Hi there
I have been to Las Vegas ten times! My friends ask WHY? Or more specifically "WHY 10 TIMES?"
It's because I love the exciting vibe of the place. I adore walking down the neon-splashed Las Vegas Strip and being surrounded by thousands upon thousands of others: Singles. Conventioneers. Adventurers. Newbies. Locals. Dads and Mums grumpily herding their family of chicks away from those cosplayers working the pavement on The Strip - hey, but, doesn't every kid want a photo with Tinkerbell or Shrek?
Well, be careful, travellers. Shrek can be meaner than he looks. The second after you've taken his photo with your kids, this cute character in costume may intimidate you into handing over cash. On my first visit to Vegas I photographed two high-heeled, leggy, be-feathered, scantily-dressed, glittery showgirls who I figured were advertising something. But the pair demanded a cash fee from me that was the equivalent of a front row seat at a Celine Dion concert over at Caesars Palace.
I threw a five dollar note at them and took off.
That first visit to Las Vegas introduced me to continual tipping. During the week I was there, I spent two hundred American dollars on tips. On later visits to the place, I economised and just tipped where I couldn't get away with not paying out.
Being a single traveller, I appreciated that as long as I kept to The Strip, or Downtown's main street, I was completely safe. Weaving one's way through those thousands and thousands of people ensured I was always surrounded by others. Day or night
I varied hotels a lot in LV. The tariffs weren't that steep, there were magnificent buffets, and lots of shops to meander through.
When I arrived in Vegas last year, I was surprised by the changes since three years before. previously the queue for taxis at the LV airport had been a winding roped maze of - always - a minimum of a hundred people ahead of me in the queue. Yet, surprisingly, I would get through in not too many minutes because of the continuing line of taxis waiting for passengers. The airport guy at the head of the queue would ask for my hotel name, pass it on to the driver, usher me into the cab, and take my one dollar tip.
But in 2024, I exited the LV Airport to see.... nobody lined up for a taxi. I quickly wound my way through the rope maze, and straight up to the head taxi. I was Numero Uno, number 1, head of the no-queue. And there wasn't even an airport guy to usher me into a cab. Such a heady feeling to shout "Flamingo Hotel please" to the cabbie. I should have tipped myself.
Now, I don't know if any of my five readers have you-tubed or googled "Is Las Vegas Dying?" but I suggest you give it a try. Vegas is now touted as "out to get tourists"
The hotel Resort Fees - only added to a bill about a dozen years ago by greedy hotels, one following the other as the idea spread - was a hidden not-optional extra fifty or so dollars per night that you often discovered as you were checking in. Or out.

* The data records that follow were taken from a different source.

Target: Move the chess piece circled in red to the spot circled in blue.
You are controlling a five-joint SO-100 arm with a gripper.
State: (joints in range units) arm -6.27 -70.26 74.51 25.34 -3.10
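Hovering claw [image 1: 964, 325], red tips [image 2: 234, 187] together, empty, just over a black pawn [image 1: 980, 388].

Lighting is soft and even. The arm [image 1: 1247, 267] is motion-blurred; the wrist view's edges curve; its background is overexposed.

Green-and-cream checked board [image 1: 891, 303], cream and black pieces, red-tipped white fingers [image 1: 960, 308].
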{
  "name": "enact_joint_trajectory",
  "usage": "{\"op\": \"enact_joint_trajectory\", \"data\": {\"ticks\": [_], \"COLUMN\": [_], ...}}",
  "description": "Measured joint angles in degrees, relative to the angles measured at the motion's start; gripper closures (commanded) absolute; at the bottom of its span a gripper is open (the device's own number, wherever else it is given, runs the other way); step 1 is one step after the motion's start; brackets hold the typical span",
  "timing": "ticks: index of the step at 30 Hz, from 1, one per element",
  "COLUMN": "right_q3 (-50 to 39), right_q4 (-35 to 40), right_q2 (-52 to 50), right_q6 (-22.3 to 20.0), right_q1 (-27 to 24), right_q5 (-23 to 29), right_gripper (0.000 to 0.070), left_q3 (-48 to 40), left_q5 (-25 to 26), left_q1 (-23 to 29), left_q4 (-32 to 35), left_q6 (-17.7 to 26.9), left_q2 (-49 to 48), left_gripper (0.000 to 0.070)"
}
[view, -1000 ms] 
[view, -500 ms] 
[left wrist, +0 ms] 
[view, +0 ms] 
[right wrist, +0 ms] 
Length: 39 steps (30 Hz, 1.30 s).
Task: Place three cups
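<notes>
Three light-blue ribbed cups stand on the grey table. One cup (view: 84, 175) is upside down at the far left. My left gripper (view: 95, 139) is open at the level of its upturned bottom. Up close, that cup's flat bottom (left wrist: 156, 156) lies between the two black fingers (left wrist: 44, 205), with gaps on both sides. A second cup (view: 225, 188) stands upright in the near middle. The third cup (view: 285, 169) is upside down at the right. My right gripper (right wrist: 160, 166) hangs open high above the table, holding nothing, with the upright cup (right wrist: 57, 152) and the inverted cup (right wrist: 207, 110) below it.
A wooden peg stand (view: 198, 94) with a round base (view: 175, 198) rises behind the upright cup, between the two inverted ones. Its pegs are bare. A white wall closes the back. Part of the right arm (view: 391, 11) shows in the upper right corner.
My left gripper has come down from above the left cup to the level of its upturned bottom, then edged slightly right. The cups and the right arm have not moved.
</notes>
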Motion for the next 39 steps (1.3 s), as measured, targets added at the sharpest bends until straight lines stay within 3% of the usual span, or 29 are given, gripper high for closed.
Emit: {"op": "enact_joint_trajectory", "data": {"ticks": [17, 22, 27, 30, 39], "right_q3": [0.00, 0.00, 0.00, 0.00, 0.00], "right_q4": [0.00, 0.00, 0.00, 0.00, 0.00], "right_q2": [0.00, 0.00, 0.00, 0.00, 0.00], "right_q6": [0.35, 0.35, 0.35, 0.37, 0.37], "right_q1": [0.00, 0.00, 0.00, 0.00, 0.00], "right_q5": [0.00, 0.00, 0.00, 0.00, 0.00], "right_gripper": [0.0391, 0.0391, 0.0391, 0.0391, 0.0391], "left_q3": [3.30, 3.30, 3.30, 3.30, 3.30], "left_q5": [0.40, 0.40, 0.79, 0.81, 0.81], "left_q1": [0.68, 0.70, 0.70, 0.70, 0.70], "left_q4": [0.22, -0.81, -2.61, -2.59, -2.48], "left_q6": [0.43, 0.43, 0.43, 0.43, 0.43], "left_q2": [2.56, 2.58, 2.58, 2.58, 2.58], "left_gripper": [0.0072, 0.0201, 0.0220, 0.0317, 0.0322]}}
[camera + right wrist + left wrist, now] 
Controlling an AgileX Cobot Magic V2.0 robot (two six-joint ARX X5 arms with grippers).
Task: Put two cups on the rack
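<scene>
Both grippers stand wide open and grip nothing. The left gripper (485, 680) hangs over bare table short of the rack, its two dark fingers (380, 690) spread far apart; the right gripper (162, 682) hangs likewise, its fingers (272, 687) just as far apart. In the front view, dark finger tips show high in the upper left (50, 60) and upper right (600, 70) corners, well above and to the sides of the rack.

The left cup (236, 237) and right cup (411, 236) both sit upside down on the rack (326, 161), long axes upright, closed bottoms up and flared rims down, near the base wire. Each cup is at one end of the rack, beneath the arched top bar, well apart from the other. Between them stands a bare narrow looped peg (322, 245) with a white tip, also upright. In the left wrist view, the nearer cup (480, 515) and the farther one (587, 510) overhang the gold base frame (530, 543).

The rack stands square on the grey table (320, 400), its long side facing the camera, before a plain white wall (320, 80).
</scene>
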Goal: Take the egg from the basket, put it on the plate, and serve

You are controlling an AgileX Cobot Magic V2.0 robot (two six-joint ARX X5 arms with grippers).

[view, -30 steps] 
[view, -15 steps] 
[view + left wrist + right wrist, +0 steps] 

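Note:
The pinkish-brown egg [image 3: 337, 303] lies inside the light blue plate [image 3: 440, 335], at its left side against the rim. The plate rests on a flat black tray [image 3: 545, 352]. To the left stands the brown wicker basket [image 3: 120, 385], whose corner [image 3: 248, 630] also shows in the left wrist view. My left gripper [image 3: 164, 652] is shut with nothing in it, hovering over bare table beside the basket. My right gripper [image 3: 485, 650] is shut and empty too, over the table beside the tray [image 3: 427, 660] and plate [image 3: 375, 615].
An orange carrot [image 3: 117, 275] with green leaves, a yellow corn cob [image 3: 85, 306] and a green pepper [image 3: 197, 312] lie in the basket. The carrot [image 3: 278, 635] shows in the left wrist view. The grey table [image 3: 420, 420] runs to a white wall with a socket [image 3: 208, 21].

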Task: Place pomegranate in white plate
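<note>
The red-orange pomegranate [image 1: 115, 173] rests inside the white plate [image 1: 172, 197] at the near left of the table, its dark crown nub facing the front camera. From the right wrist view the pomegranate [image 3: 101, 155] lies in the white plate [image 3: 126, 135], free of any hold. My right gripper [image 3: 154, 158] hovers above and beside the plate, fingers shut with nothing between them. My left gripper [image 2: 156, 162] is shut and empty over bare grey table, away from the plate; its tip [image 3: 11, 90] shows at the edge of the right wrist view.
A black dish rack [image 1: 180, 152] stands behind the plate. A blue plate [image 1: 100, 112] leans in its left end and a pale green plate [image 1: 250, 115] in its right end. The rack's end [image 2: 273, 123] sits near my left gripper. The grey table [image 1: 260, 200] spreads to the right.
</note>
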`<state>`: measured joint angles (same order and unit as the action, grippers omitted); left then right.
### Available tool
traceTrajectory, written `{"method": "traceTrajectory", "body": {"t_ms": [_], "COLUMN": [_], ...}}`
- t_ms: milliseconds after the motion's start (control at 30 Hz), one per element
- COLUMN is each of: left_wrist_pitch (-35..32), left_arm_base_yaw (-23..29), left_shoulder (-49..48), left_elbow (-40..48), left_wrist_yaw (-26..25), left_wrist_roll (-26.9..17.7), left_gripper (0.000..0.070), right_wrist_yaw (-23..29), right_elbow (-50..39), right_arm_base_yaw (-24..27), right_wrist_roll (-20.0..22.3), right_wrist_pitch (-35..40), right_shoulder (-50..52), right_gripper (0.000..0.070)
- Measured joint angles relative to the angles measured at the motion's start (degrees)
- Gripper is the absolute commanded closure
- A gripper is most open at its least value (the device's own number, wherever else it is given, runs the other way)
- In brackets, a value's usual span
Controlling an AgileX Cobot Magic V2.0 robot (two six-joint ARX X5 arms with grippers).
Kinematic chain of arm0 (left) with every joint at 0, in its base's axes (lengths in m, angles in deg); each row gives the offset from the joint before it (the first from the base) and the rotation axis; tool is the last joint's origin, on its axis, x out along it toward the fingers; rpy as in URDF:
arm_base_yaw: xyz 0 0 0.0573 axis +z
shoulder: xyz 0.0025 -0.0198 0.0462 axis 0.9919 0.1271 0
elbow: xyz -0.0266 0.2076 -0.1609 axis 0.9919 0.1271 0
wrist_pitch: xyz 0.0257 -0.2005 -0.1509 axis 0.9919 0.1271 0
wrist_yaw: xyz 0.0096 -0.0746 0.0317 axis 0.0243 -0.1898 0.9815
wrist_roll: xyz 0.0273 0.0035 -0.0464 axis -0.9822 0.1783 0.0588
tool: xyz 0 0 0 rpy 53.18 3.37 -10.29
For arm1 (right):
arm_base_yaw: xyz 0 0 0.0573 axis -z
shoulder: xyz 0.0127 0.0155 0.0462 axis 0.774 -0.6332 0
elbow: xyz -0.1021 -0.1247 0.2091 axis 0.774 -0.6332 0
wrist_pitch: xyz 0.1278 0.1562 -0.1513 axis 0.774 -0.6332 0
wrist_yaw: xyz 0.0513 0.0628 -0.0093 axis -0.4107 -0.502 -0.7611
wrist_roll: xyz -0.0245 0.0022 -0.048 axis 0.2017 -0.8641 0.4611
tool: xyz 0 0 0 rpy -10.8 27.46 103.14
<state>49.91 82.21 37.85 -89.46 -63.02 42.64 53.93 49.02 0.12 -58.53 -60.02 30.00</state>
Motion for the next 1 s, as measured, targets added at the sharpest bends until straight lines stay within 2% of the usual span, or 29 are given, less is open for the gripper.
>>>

A Resort Fee covers use of the gym, wi-fi, and the pool, even if you don't want any of them. Authorities have just recently moved in to declare that Resort Fees must be openly stated by a hotel as the guest reserves their stay.
I guess a Resort Fee is a little similar to our city council plotting to bring in a nightly hotel bed tax - don't let them do this!
Most LV hotels have dropped buffets and brought in food courts (think Westfield Mall food courts). Hotel parking is no longer free.
The city bosses are worried that tourist numbers visiting the city have dropped substantially. Well, who wants to pay $19 for a hotel bottle of water?
Or negotiate oneself around so many buildings under construction...
...and no stage musicals any longer. Vegas has become sports-orientated ... Casinos are concentrating on the high-rollers.
Then there's the heat.... Last year I was there in August. The daytime temperature never dropped below 41c. The highest was 47c. I couldn't take it. I tried putting up an umbrella, but the heat still surrounded me. I tried a hand fan, but the flapping just moved the heat around. The wind was hot, and I'm sure you could cook an egg on the outside escalator bannisters. To walk across a road or a bridge, or through the grounds of a hotel took all my effort; it was like negotiating crossing the Sahara Desert.
Sadly ... because of the heat, and the extra taxes everywhere, and the construction-work, and not many hotel buffets or musical shows any longer, and every hotel determined to take all your money, I don't feel I can go back to Vegas...
Sad emoji.
above: taken from the outside balcony at The Venetian Hotel & Casino. From balcony to the main road doesn't look far but try walking it in the heat.
***
PS: I tried to change photos on front page of blog. Made a big mess of it. Pass me a typewriter please? And a few months/years to sort everything out. Sigh.